Puisne Justice of the Supreme Court of Canada
- In office November 13, 1992 – December 25, 2005
- Nominated by: Brian Mulroney
- Preceded by: William Stevenson
- Succeeded by: Marshall Rothstein

Personal details
- Born: February 20, 1931 (age 95) Mattawa, Ontario, Canada

= John C. Major =

Canadian jurist (born 1931)

John Charles Major (born February 20, 1931) is a Canadian jurist and was a puisne justice on the Supreme Court of Canada from 1992 to 2005.

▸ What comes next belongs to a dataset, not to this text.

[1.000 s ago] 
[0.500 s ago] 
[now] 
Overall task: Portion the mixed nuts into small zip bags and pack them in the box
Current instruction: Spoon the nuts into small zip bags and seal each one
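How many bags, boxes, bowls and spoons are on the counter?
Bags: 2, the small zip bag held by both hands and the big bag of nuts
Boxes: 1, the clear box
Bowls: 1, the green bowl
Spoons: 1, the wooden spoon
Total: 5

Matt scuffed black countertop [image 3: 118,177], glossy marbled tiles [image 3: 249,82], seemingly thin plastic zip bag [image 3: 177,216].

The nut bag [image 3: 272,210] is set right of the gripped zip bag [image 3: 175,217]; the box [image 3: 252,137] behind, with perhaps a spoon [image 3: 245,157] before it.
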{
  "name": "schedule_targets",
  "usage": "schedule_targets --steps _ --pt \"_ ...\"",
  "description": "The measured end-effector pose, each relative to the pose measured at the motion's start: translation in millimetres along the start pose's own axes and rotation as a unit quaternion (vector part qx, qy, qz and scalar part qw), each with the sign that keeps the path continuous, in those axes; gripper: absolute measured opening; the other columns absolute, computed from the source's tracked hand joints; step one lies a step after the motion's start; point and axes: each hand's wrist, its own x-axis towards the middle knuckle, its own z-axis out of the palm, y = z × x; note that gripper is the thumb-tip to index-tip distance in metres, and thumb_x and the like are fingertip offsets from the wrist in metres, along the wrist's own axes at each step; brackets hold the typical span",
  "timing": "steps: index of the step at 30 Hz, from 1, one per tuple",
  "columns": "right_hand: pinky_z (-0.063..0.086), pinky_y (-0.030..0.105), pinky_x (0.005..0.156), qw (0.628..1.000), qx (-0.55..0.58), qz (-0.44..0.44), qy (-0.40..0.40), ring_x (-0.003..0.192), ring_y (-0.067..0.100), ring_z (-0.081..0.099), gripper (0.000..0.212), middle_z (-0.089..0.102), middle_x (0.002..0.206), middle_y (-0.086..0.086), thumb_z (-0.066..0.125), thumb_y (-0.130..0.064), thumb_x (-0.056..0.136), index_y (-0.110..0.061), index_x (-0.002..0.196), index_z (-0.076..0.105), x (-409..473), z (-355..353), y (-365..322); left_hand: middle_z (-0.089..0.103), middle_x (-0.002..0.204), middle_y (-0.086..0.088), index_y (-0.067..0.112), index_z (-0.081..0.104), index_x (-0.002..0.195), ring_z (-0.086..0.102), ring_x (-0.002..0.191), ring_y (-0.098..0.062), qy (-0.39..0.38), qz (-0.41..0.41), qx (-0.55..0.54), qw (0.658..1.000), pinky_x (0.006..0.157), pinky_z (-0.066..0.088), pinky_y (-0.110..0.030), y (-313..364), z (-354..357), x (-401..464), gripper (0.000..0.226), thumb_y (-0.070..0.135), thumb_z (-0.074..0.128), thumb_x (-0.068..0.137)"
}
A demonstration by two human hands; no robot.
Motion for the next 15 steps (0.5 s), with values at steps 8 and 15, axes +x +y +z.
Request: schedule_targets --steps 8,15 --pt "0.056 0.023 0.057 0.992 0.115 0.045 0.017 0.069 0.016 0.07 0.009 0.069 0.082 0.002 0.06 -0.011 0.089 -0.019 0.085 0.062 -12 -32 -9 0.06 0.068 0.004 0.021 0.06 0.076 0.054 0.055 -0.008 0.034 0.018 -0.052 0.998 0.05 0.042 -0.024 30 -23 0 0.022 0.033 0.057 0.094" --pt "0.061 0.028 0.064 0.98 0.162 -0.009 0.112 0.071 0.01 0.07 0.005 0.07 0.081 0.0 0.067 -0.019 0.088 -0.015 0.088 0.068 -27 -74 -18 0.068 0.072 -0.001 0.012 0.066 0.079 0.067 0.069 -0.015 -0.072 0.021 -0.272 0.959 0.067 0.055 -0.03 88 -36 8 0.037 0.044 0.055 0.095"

==Early life and education==
Major was born at Mattawa Hospital in Mattawa, Ontario. Major received a Bachelor of Commerce degree from Loyola College in 1953 and a Bachelor of Laws degree from the University of Toronto Faculty of Law in 1957.

==Career==
Major practised law as a partner in the Calgary office of Bennett Jones LLP for 34 years. He was appointed a Queen's Counsel in 1972. From 1975 to 1985, he was the Senior Counsel for the Calgary Police Service. He was appointed to the Court of Appeal of Alberta on July 11, 1991.

==Supreme Court==
On November 13, 1992, he was appointed to the Supreme Court of Canada by Prime Minister Brian Mulroney. He was known for his belief in providing deference to government and for his particularly succinct writing style. Major stepped down from the court on December 25, 2005, approximately two months before the mandatory retirement date of his 75th birthday.

==Administrator of Canada==
On September 27, 2005, Major served as Administrator of Canada, due to the absence of Chief Justice Beverley McLachlin, during the transition between Governors General Adrienne Clarkson and Michaëlle Jean.

==Post-court==
On January 5, 2006, he rejoined the Calgary office of Bennett Jones LLP, the firm with which he practised before his judicial career. On March 8, 2006, he was appointed by Prime Minister Stephen Harper to lead a public inquiry into the Air India Flight 182 bombing and the resulting trials. He was made a Companion of the Order of Canada in the Canada Day 2008 Honours.